**WHAT IS EXPECTED:** Once you find the line with "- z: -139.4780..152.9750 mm" in the listing below, set down exactly every line from it through the line with "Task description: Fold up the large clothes", but no pictures.

┄┄┄┄┄┄

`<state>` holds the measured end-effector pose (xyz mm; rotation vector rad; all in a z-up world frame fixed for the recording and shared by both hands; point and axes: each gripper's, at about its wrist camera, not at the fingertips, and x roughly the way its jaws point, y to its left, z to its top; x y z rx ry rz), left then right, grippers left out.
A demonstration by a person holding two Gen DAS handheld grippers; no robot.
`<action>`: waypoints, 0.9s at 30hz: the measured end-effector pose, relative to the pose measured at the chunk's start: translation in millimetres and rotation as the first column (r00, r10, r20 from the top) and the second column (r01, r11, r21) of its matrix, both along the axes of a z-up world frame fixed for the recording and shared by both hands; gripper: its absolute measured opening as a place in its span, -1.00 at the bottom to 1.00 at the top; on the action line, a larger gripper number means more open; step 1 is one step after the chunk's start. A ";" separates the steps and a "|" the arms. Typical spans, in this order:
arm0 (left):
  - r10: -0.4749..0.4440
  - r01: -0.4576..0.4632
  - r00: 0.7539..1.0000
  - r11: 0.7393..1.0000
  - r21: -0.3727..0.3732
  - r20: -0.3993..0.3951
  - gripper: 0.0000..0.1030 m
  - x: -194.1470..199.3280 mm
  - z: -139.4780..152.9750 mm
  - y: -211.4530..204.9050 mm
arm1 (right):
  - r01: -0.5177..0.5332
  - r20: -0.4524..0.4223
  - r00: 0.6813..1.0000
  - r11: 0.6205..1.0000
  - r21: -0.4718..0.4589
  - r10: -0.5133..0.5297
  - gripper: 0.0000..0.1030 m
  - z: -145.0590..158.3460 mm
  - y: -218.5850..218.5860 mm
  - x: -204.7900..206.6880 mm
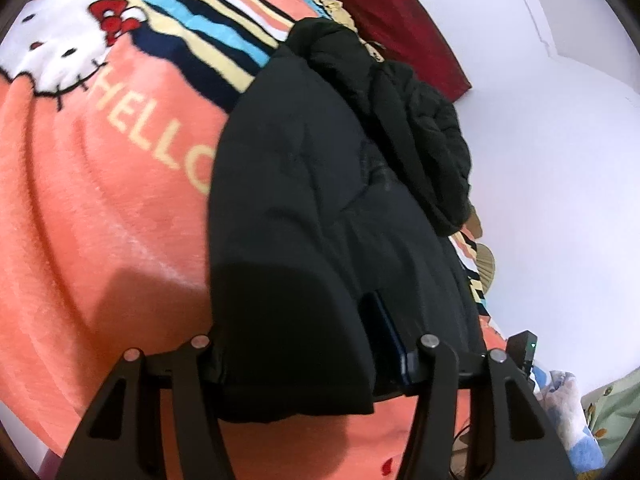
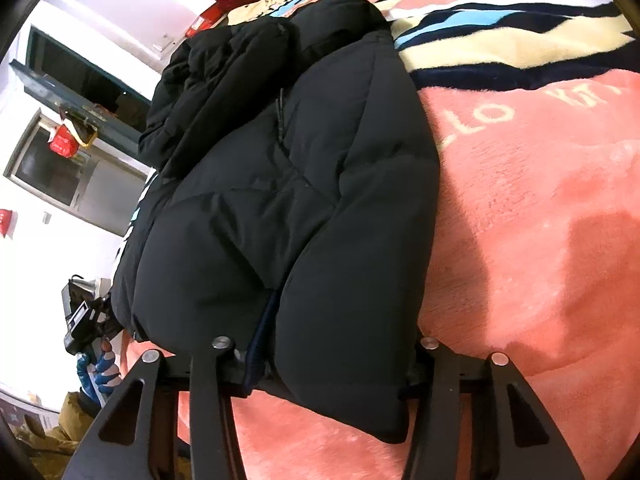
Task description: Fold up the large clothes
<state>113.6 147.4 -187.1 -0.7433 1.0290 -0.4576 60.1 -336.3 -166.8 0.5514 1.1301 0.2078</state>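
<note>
Black padded fabric fills both our views: a puffy jacket (image 1: 320, 200) lies lengthwise on a bed, on a coral-pink fleece blanket (image 1: 100, 220) printed with a white cartoon cat, cream lettering and blue, cream and navy stripes. The jacket's far end is bunched into a rumpled heap near a dark red pillow (image 1: 404, 20) at the head of the bed, beside a white wall.

Our left hand-held gripper (image 1: 308, 364) has the jacket's near hem between its two fingers; the cloth bulges through the gap and covers the left finger, while the blue-edged right finger (image 1: 390, 344) lies against the fabric. We cannot tell whether the pads actually press on it.

Our right hand-held gripper (image 2: 324, 364) straddles a thick folded lobe of the same hem, with both fingers buried under the padding, so we cannot tell whether it is clamped there either.

In the right wrist view, the other gripper (image 2: 86, 320) appears at the jacket's left edge, held by a hand in a blue glove (image 2: 98, 372). A dark window frame (image 2: 88, 76) stands behind it.
</note>
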 end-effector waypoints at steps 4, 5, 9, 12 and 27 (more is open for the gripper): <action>-0.011 0.011 1.000 1.000 0.004 0.009 -0.10 0.4 2.1 -5.2 | -0.008 0.004 1.000 1.000 0.006 0.008 -0.20 -0.1 1.2 0.6; -0.012 0.012 1.000 1.000 0.007 0.010 -0.18 0.4 2.3 -5.8 | -0.012 0.007 1.000 1.000 0.007 0.012 -0.23 0.3 1.7 0.8; -0.024 0.024 0.999 1.000 0.021 0.023 -0.35 0.6 7.3 -11.3 | -0.023 0.019 1.000 1.000 0.018 0.023 -0.41 2.3 4.1 0.9; -0.035 0.034 0.999 0.999 0.033 0.034 -0.41 0.7 11.9 -17.0 | -0.029 0.027 0.999 0.999 0.025 0.029 -0.49 3.4 6.0 1.8; -0.087 0.085 0.991 0.996 0.023 0.097 -0.56 7.5 39.9 -31.4 | -0.032 0.142 0.990 0.997 0.069 0.021 -0.65 23.4 6.2 -2.2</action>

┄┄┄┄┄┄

**ANSWER TO THE EXERCISE:**
  - z: -139.4780..152.9750 mm
  - y: -211.4530..204.9050 mm
arm1 (right):
  - r01: -0.5177..0.5332
  - r20: -0.4524..0.4223
  - r00: 0.6813..1.0000
  - r11: 0.6205..1.0000
  - r21: -0.4718..0.4589
  - r10: -0.5133..0.5297
  - gripper: 0.0000..0.1030 m
  - z: -145.0590..158.3460 mm
  - y: -218.5850..218.5860 mm
  - x: -204.7900..206.6880 mm
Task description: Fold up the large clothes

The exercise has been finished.